When you re-hydrate to tape, have a look in the bptm log. If you find the bptm process writing to tape has a huge amount of delayed wait (for full buffers), then you know that the sending bpdm/bptm is not being able to retrieve data fast enough from PDDE/PDDO. Look at the I/O performance on the file system on the PDDE/PDDO together with CPU performance. If the spoold process is not doing a lot, then the disk system can't deliver.
Also, as we talk about delays, it is important to understand the underlying tape technology. Use tape drives that can better handle slow stream speeds. By not having to wait for the tape drive to re-position, you can gain substantial increase in write performance.

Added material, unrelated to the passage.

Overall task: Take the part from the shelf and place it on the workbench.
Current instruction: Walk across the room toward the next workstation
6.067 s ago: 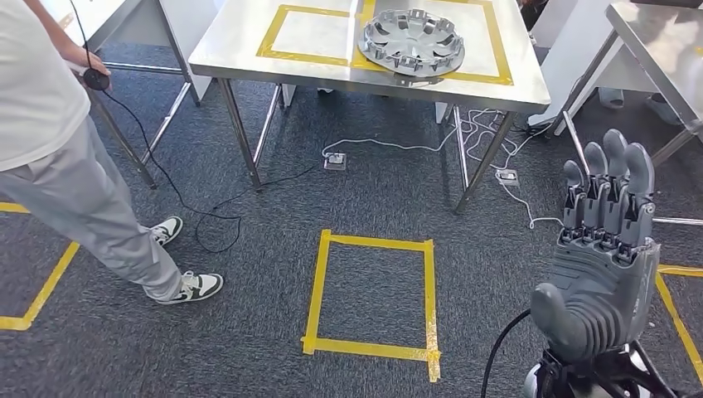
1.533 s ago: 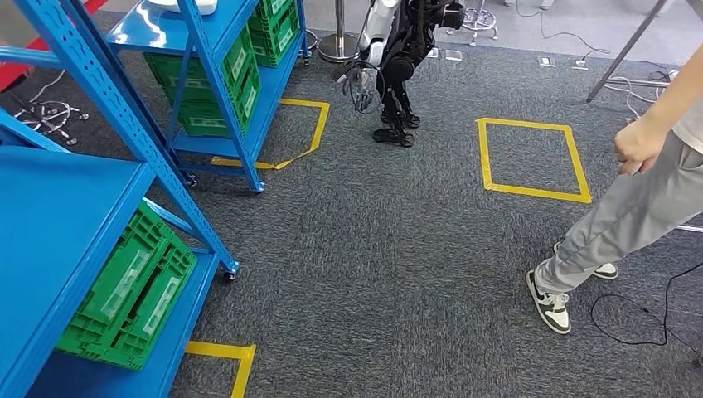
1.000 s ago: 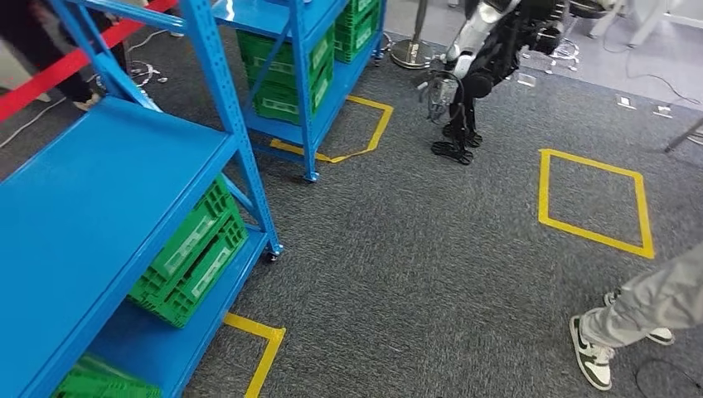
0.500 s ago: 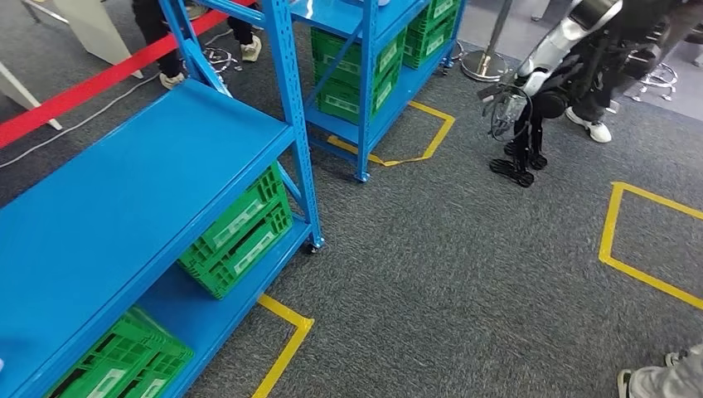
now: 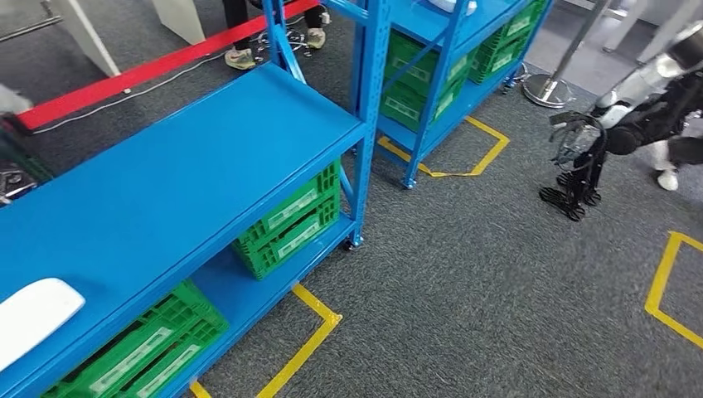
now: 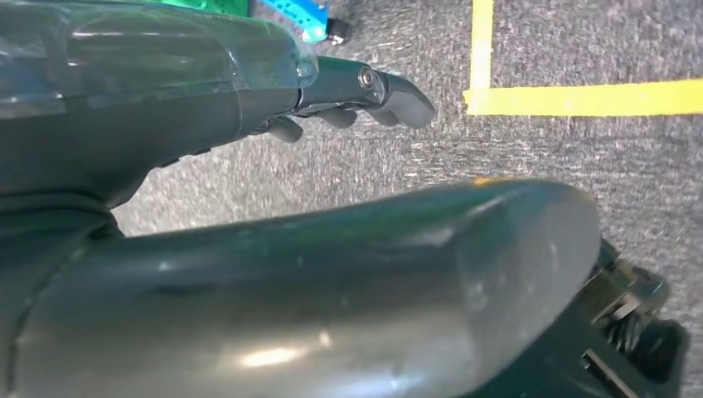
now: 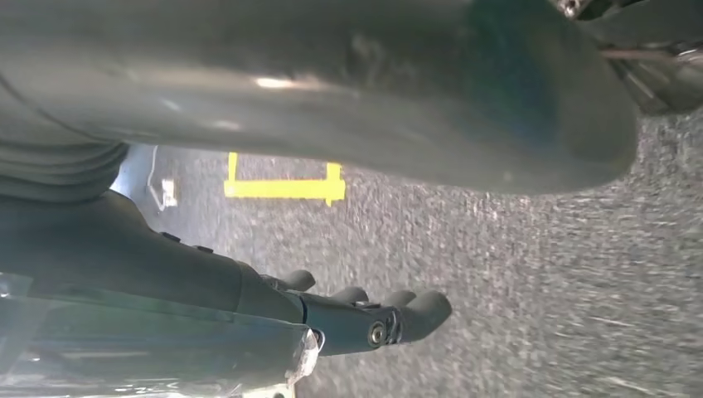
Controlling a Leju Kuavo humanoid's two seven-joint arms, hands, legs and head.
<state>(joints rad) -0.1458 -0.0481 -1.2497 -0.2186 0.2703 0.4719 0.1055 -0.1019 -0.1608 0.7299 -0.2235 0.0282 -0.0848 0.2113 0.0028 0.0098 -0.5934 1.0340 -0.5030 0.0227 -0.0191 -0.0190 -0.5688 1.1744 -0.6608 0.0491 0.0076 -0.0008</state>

Buffer size and number tuning: In contradiction to most beliefs, don't use huge sizes and many buffers for disk. Rather use say 24-32 buffers, with sizes of 64k to 256k. I find if I use NUMBER_DATA_BUFFERS = 32, and SIZE_DATA_BUFFERS = 262144, that I on average have 50-60MB/s re-hydration with ~50% of the dup images perform in the ~70-120MB/s range (using LTO4 or TS1130 drives).
If we look at tuning the buffers for lower values, than we can hit bad performance for B2T jobs. So it is important to find a balance that suits your needs... In some environments (Windows) you may actually see best performance without any type of tuning...
But, in the end, in my opinion, re-hydration performance is slow due a design not geared for anything but backup and optimized duplication to another PDDE/PDDO destination. I guess the solution would be to stop duplicating to tape, as the product can't do it properly...
/A